Additionally, the movie had a whopping $200 million budget. This allowed Nolan to film in nine different countries. The Tenet crew also tried to use as little computer generated imagery as possible, resulting in them actually crashing a real 747 airplane into a hangar, and also closing down four miles of a busy highway in Estonia for two weeks. [Here is a video explaining how they shot certain scenes.]
But the combination of poor sound mixing, what some perceived as an overly complicated storyline, and Covid has meant that at least in the short run, Tenet has not saved Hollywood. It received fine reviews, but nothing compared to previous Nolan movies or what people were hoping for. It did not attract the audience or box office success that the studio expected. Reports say it lost $50 million, but many believe the number to be upwards of $100 million.
It would be a tall order for any film to save the movie industry, especially during Covid. It is possible that in such a hectic year, many people would have preferred a movie a bit more simple and easy to digest. Just as plausibly, Covid itself could be responsible. Additionally, Warner Brothers, the studio that made Tenet, decided to release all of its new 2021 films on its streaming service HBO max in addition to theatres. All of this could ominously hint at a movie theatre-less future.

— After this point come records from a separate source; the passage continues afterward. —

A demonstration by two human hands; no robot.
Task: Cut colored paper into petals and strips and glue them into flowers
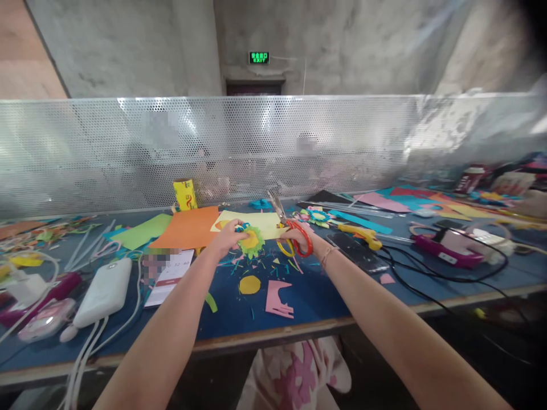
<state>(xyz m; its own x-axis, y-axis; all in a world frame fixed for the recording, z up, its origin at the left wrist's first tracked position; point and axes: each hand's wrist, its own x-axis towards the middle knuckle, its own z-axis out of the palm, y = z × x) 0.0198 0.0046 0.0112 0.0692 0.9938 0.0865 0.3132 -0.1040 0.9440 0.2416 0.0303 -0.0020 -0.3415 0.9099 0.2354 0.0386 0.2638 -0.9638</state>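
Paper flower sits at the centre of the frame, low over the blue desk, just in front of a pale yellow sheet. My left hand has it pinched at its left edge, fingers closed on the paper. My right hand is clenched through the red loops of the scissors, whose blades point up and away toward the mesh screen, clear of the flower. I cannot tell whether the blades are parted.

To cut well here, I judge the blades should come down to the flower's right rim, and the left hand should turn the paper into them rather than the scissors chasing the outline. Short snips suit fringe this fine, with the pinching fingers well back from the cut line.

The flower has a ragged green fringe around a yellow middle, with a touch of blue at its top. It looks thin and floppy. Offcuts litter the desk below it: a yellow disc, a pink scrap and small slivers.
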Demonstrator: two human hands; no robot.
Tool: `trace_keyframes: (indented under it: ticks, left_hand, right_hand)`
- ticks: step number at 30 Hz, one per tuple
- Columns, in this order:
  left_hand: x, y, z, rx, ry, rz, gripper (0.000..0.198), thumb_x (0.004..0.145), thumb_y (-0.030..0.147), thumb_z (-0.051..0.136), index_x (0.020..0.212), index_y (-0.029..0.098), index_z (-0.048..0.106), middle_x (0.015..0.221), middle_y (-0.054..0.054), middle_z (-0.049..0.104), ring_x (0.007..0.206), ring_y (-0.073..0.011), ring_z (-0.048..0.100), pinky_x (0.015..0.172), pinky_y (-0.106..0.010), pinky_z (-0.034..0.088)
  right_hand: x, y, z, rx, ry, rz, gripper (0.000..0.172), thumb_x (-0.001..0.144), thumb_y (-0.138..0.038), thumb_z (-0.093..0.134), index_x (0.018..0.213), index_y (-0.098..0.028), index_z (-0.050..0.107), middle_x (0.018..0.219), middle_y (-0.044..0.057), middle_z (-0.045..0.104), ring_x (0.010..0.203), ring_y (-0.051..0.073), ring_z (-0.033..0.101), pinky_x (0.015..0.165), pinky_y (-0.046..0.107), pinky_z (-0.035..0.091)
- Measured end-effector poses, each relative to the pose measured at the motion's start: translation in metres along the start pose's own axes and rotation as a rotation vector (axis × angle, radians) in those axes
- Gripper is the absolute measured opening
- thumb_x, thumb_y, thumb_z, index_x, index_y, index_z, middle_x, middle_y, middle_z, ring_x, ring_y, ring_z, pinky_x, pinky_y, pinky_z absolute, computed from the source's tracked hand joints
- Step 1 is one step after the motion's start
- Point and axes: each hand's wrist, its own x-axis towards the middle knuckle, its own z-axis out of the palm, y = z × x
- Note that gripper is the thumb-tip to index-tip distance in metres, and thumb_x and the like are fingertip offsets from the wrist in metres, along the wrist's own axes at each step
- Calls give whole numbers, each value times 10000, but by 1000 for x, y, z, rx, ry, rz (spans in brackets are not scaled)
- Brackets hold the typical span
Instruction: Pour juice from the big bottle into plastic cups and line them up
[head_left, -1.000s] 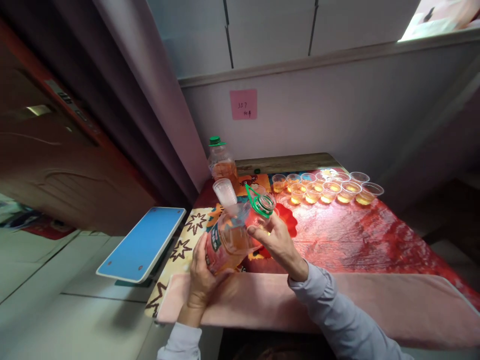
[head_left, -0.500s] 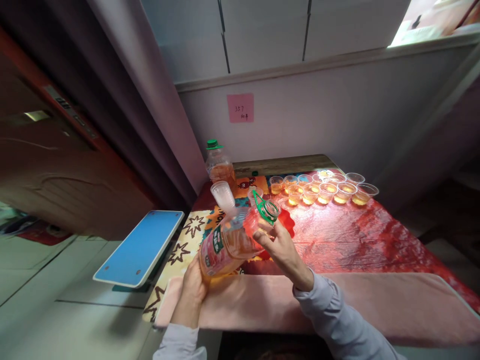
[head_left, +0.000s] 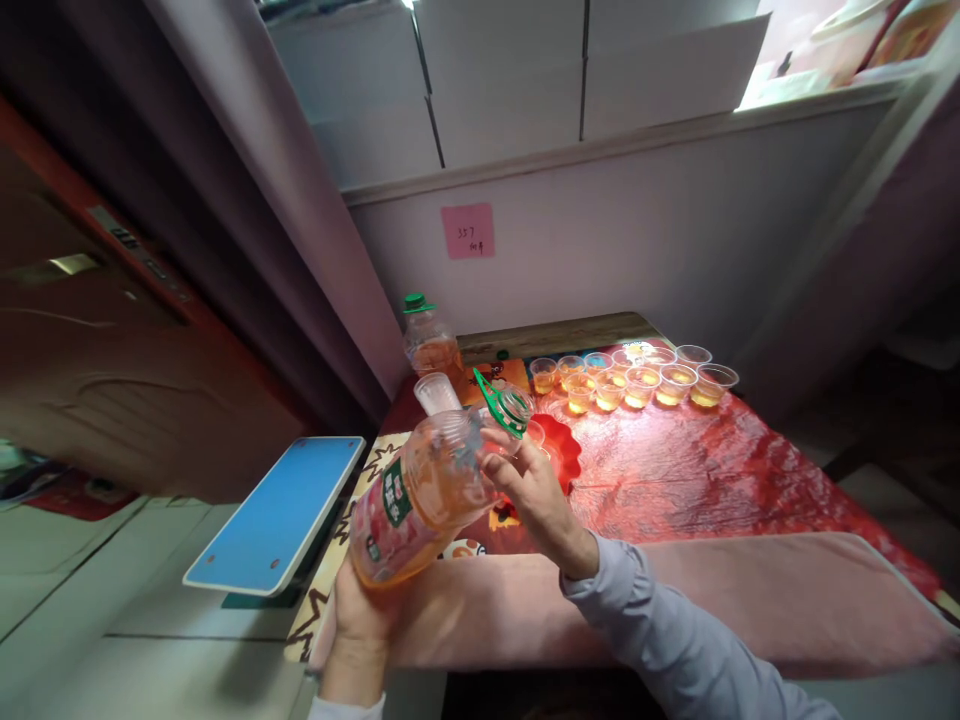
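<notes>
A large clear bottle [head_left: 420,505] of amber drink, with a pink and green label, is tilted with its neck to the right. My left hand [head_left: 367,610] is closed round its base from below. At the neck, my right hand [head_left: 536,490] grips the bottle just under its green carrying ring [head_left: 501,405]. The bottle's mouth shows no cap. Behind the neck, a red scalloped dish [head_left: 566,450] sits on the table, partly covered by my right hand; a clear cup rim [head_left: 535,434] shows in it. A stack of clear plastic cups [head_left: 435,393] stands behind the bottle.
Several cups of amber drink [head_left: 639,388] stand in rows at the back right of the table. A second bottle with a green cap [head_left: 435,345] is at the back left. A pink towel [head_left: 690,600] lies along the front edge. A blue board [head_left: 277,515] is left of the table.
The bottle has shifted left and toward me, with both hands still on it. More of the red dish and a cup in it show now. The view has turned slightly.
</notes>
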Motion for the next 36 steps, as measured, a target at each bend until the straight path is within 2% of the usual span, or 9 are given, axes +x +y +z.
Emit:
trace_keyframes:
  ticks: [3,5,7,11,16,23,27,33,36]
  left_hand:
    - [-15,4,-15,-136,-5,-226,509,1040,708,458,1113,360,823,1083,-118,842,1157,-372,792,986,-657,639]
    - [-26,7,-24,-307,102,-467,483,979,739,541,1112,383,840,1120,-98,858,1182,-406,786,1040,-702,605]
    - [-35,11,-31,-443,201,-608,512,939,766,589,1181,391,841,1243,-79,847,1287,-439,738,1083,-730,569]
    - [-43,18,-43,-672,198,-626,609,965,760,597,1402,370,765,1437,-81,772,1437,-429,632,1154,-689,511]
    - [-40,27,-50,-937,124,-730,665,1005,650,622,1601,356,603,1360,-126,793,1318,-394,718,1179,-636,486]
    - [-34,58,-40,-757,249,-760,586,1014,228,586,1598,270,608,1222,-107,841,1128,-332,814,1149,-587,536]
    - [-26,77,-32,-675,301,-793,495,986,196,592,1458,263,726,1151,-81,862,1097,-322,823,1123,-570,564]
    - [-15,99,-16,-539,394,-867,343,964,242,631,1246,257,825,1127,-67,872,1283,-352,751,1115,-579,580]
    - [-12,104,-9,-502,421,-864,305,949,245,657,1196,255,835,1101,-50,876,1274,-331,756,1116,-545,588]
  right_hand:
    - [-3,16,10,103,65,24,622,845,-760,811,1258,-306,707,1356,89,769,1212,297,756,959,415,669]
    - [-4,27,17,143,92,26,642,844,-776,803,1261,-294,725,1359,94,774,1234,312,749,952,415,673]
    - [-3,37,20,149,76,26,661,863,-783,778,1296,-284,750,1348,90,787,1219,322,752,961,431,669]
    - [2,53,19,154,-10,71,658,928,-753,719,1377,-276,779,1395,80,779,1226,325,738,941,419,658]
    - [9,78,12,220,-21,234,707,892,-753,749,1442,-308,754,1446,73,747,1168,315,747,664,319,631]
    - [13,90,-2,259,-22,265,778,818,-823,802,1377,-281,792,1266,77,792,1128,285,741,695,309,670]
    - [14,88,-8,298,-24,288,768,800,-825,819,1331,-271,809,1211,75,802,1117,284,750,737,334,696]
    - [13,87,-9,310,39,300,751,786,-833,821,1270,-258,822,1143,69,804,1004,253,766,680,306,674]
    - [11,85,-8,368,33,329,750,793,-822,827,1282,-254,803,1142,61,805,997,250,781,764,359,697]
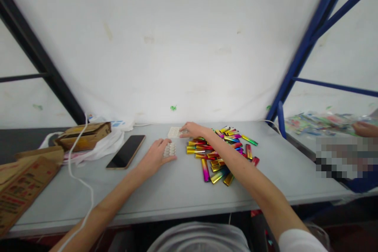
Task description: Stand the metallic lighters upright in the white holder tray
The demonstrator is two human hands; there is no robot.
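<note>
My left hand point(155, 156) lies around a small white tray point(170, 149) with rows of rounded bumps, thumb at its near edge and fingers at its far edge. Farther back, near the wall, a second white tray point(174, 132) with a grid pattern lies flat. My right hand point(192, 129) reaches over to its right side, with thumb and fingers bent onto the edge. Under and beside my right forearm spreads a loose heap of shiny lighter-like tubes point(217, 175) in gold, red, purple, blue and green; the arm hides part of it.
A dark phone point(126, 152) lies left of my left hand. Cardboard boxes point(84, 136), white plastic bags point(99, 151) and a white cable point(69, 157) occupy the left side. Blue frame posts point(298, 59) stand right; beyond them are another person's hand point(366, 129) and plastic packets point(321, 124).
</note>
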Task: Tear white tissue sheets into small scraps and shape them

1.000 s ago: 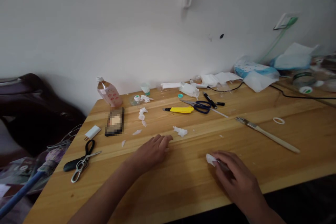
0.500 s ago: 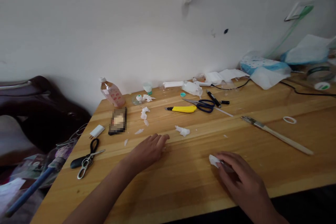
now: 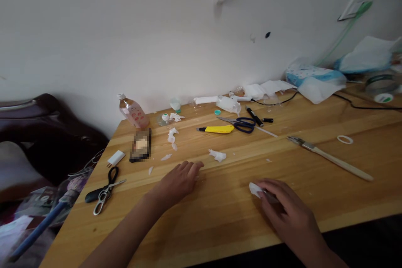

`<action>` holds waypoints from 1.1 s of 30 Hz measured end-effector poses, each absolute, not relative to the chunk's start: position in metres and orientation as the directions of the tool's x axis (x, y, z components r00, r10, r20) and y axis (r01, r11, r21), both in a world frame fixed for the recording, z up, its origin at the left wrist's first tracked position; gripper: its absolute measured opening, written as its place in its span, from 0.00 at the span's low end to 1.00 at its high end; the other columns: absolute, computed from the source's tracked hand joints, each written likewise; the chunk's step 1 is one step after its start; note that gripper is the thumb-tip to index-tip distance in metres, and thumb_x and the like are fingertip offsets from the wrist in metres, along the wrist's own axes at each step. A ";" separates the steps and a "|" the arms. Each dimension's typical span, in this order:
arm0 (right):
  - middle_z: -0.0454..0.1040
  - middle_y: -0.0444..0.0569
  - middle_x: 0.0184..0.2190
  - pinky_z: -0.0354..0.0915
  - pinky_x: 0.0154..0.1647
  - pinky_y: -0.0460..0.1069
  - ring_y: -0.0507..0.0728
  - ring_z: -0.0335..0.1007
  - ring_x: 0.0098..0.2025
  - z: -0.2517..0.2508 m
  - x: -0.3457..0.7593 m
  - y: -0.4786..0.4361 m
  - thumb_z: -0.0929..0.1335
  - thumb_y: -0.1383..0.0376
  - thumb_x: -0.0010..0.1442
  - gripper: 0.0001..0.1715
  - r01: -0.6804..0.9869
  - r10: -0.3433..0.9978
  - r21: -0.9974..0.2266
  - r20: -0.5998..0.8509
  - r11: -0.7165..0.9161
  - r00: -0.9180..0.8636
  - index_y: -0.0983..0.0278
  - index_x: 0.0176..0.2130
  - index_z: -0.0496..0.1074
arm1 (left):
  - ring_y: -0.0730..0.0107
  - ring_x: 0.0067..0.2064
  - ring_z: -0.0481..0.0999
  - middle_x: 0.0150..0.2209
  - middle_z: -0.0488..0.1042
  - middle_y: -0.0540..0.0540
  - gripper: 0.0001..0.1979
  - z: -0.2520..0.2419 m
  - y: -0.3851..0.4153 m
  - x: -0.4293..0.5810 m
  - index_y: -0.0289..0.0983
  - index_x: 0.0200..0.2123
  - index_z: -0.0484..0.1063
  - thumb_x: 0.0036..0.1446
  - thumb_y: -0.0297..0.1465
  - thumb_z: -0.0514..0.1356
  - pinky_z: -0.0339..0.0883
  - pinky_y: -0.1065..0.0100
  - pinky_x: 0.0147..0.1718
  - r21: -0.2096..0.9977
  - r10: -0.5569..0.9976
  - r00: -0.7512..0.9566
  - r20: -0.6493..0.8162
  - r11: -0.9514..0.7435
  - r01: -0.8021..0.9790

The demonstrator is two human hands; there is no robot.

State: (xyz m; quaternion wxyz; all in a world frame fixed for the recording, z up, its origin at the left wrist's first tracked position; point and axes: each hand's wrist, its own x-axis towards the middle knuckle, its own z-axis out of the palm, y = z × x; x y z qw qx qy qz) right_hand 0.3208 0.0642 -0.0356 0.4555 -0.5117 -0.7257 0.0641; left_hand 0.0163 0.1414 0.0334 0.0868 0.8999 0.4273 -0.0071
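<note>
My right hand (image 3: 290,213) is closed, a crumpled white tissue (image 3: 255,189) sticking out past its thumb and fingertips. Something clear or shiny shows behind the tissue, too dim to name. On the wooden table (image 3: 220,222), my left hand (image 3: 180,180) rests back up with its fingers curled down. What lies under those fingers, if anything, is hidden. Just beyond that hand is another crumpled tissue piece (image 3: 217,155). Farther back, a yellow utility knife (image 3: 218,129) lies beside dark-handled scissors (image 3: 243,124).
A paintbrush (image 3: 333,159) and a white ring (image 3: 344,139) lie at right. A pink-liquid bottle (image 3: 135,113), phone (image 3: 140,145), white charger (image 3: 116,158) and small metal scissors (image 3: 102,201) occupy the left. Tissue packs (image 3: 314,77) and a black cable (image 3: 354,104) are by the wall.
The camera view has shifted slightly. Both hands keep nearly the same pose, and the tissue stays in my right hand.
</note>
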 end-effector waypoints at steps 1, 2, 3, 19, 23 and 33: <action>0.76 0.51 0.46 0.74 0.47 0.53 0.58 0.74 0.48 -0.036 0.321 0.064 0.66 0.68 0.68 0.12 0.684 0.797 -0.555 0.600 0.474 -0.065 0.58 0.51 0.70 | 0.60 0.53 0.73 0.50 0.73 0.42 0.20 0.031 0.142 0.016 0.38 0.60 0.58 0.66 0.22 0.49 0.68 0.58 0.53 0.139 0.764 0.640 -0.084 -0.627 0.767; 0.76 0.51 0.46 0.74 0.47 0.53 0.57 0.74 0.48 -0.037 0.321 0.065 0.66 0.69 0.68 0.13 0.684 0.794 -0.551 0.604 0.478 -0.068 0.58 0.51 0.70 | 0.59 0.53 0.73 0.50 0.73 0.41 0.20 0.029 0.142 0.016 0.38 0.60 0.58 0.66 0.22 0.49 0.68 0.57 0.53 0.129 0.761 0.643 -0.082 -0.632 0.764; 0.76 0.50 0.46 0.73 0.48 0.52 0.57 0.74 0.49 -0.037 0.320 0.065 0.66 0.69 0.68 0.13 0.683 0.791 -0.548 0.607 0.482 -0.071 0.59 0.51 0.70 | 0.58 0.53 0.73 0.50 0.73 0.41 0.20 0.028 0.143 0.014 0.39 0.60 0.59 0.66 0.22 0.49 0.69 0.57 0.52 0.119 0.761 0.644 -0.081 -0.634 0.764; 0.72 0.49 0.43 0.73 0.43 0.49 0.54 0.74 0.43 0.026 0.258 0.091 0.62 0.77 0.63 0.21 0.574 0.766 -0.507 0.436 0.643 -0.473 0.59 0.51 0.69 | 0.62 0.49 0.76 0.47 0.74 0.42 0.15 0.032 0.130 -0.072 0.39 0.54 0.65 0.68 0.24 0.48 0.73 0.60 0.47 0.230 0.867 0.480 0.130 -0.498 0.836; 0.75 0.47 0.36 0.74 0.35 0.54 0.60 0.75 0.37 0.025 0.229 0.112 0.66 0.79 0.53 0.16 0.613 0.650 -0.220 0.309 0.759 -0.694 0.61 0.38 0.72 | 0.62 0.51 0.74 0.49 0.74 0.42 0.17 0.029 0.156 -0.073 0.40 0.54 0.71 0.69 0.23 0.48 0.71 0.60 0.49 0.278 0.806 0.572 0.152 -0.590 0.758; 0.77 0.49 0.40 0.70 0.40 0.52 0.58 0.72 0.39 0.019 0.180 0.135 0.62 0.72 0.64 0.19 0.577 0.584 -0.140 0.358 0.805 -0.728 0.63 0.53 0.71 | 0.68 0.48 0.74 0.49 0.71 0.45 0.26 0.004 0.153 -0.077 0.50 0.62 0.65 0.66 0.21 0.50 0.72 0.66 0.45 0.526 0.823 0.527 0.213 -0.551 0.648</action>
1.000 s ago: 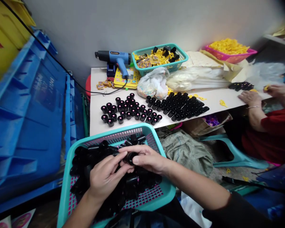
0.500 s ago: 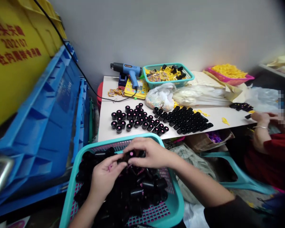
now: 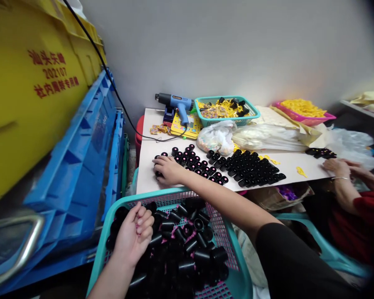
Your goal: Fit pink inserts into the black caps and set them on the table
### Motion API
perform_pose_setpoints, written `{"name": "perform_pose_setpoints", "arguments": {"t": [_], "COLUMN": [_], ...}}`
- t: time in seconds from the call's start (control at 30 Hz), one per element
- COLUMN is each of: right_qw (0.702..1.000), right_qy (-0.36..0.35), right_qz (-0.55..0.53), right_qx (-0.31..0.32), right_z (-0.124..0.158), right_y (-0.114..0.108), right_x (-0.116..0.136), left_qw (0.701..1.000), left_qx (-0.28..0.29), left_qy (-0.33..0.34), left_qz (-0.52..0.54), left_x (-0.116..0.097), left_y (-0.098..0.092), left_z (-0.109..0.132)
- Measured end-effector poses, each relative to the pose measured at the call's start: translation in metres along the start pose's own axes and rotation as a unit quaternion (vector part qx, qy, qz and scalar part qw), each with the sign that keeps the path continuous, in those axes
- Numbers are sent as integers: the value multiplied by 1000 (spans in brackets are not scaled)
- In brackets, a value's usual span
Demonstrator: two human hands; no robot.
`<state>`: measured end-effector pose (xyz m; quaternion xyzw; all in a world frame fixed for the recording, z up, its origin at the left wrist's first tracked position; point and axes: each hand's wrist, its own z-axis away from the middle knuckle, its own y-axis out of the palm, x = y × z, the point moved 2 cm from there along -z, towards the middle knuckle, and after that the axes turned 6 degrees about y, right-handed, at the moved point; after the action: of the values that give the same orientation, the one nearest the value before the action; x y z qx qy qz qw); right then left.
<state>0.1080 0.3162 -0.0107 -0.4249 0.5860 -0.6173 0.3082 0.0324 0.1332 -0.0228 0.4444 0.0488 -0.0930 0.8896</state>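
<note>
My right hand (image 3: 168,170) reaches across to the left end of the table, its curled fingers around short black cylinders, mostly hidden beneath them. Beside it stand upright black cylinders with pink centres (image 3: 202,164) in loose rows. My left hand (image 3: 135,232) is closed, palm up, above the left side of a turquoise basket (image 3: 241,253). A little pink shows between its fingers, from small pink pieces. Loose black cylinders (image 3: 187,265) lie jumbled in the basket, some with pink bits among them.
A blue heat gun (image 3: 177,103) with a black cord (image 3: 112,79) stands at the back left. Behind the rows sit plastic bags (image 3: 216,137) and a turquoise basket of yellow parts (image 3: 227,119). Blue crates (image 3: 68,158) rise at left. A co-worker's hands (image 3: 339,168) are at right.
My hands have parted. The right went from above the basket to the rows on the table, while the left drew back and curled shut. The view has shifted slightly.
</note>
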Motion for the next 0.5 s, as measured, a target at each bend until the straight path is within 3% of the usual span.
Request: {"name": "perform_pose_setpoints", "arguments": {"t": [0.13,0.23,0.37,0.5], "right_qw": [1000,996,979,980], "right_qy": [24,50,5,-39], "right_qz": [-6,-54,-180,-192], "right_qx": [-5,-41,-91,-33], "right_z": [1,10,47,97], "right_y": [-7,-21,-50,-71], "right_x": [-17,-13,23,62], "left_qw": [999,999,999,996], "left_qx": [26,23,11,75], "left_qy": [-21,-37,-37,-33], "left_qz": [8,10,-22,-39], "left_x": [4,7,11,20], "left_y": [4,10,18,22], "left_z": [1,5,10,13]}}
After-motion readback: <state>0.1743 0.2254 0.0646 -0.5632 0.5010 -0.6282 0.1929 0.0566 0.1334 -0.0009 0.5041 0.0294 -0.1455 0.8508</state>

Although it has many flaws, Tenet is a work of art. It is complex and like a piece of literature — only appreciated completely when analyzed multiple times. This makes Tenet very rewarding to those who spend time trying to understand it, but inaccessible to those who wish to watch purely for entertainment.
This is partially why I loved it. Unlike typical movies which offer me an escape from life soon forgotten once the film ends, Tenet intruded into my life. Since watching Tenet, I have spent hours rewatching it, meditating on the complex plot and physics, and even writing a review about it.
Tenet surely is not as digestible as most movies and this may be why it failed the movie industry. But for those who spend the time to understand it, and to appreciate the intricate story it tells, it is truly rewarding as well as entertaining. Tenet is an experience, and it does not end once the credits roll.